Many fishermen don’t think that the line can get tangled in the bird or that the hook can also injure them. This is a common problem for water birds like Anhingas, Cormorants, and the Sandhill Crane. Anita also explained that trash bags get stuck easily in an Anhinga’s beak because it’s designed to keep fish in. Unfortunately, it will keep a bag in, too.

“We need to learn to share our territory,” Anita says. “I would not put poison out because there’s a lizard, and that lizard is important. That lizard is a bird’s food.”

She then says that she encourages others to keep their cats inside. “Cats kill so many lizards and birds,” she says, “even the little mouse they kill is someone’s food.”

Anita turned some heads when she discussed this topic at a recent wildlife symposium where she stated that cats are not native, unlike the lizards that the birds eat. “That lizard is part of the chain,” she reminds me. “When we have no more lizards, the other animals starve.” She pauses and then repeats that line from earlier about being “part of a bigger picture.”

Before leaving, Anita offers to take me out on her airplane, and just like I had been whisked into the golf cart, I soon find myself strapped into a small plane.

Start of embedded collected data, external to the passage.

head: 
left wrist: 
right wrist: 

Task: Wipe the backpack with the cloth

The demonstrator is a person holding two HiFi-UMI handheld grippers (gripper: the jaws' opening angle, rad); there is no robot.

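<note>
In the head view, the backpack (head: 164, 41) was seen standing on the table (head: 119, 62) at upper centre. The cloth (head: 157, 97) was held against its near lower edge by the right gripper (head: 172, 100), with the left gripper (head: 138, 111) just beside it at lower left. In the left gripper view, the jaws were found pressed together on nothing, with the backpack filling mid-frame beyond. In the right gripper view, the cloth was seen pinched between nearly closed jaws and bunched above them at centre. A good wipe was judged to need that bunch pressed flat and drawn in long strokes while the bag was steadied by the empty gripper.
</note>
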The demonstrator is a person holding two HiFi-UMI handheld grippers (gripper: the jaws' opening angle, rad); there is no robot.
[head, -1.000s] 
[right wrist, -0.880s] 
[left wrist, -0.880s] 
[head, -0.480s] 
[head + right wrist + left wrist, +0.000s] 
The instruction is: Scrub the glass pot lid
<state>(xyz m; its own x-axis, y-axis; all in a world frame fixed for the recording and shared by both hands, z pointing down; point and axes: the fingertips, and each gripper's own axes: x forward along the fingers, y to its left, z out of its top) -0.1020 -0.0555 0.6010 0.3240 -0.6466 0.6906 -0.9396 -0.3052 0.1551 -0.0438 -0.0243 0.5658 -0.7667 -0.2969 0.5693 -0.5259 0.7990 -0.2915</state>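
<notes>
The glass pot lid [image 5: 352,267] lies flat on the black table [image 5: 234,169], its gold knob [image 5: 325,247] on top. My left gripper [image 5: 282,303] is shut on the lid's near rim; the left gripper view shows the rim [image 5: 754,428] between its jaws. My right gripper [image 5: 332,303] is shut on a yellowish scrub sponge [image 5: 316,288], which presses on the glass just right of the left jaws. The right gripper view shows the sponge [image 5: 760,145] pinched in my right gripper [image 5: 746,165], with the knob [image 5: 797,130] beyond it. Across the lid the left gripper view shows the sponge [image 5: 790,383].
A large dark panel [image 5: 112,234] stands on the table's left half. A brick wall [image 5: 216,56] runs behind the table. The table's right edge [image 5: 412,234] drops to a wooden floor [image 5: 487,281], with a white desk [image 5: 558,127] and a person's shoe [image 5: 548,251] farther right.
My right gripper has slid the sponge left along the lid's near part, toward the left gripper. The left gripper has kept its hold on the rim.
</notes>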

That was my first time on an aircraft that didn’t have its own gate, and I’d be lying if I didn’t say I’m a tad nervous, especially when I see the glowing letters spelling, “Low Fuel.”

“We have enough, right?” I ask half jokingly. Anita laughs and reassuringly responds, “Of course.”

We fly over The Villages, Ocala, and parts of Sumter County where Anita points out various landmarks. Awestruck, I keep repeating how beautiful it all is. I finally manage to ask what she loves most about flying.

“There’s more than one thing,” she answers, “but I like to fly like the birds.”

Seeing an aerial view of Ocala provides such a different perspective than cruising along SR 200, and it’s high in the sky when it hits me that Anita’s all about looking at life from different points of view. After landing and disembarking the plane to head home, Anita smiles and offers a pun that packs a heavier punch than I first realized. “Now,” she nods, “you really did get to see a bird’s-eye view.”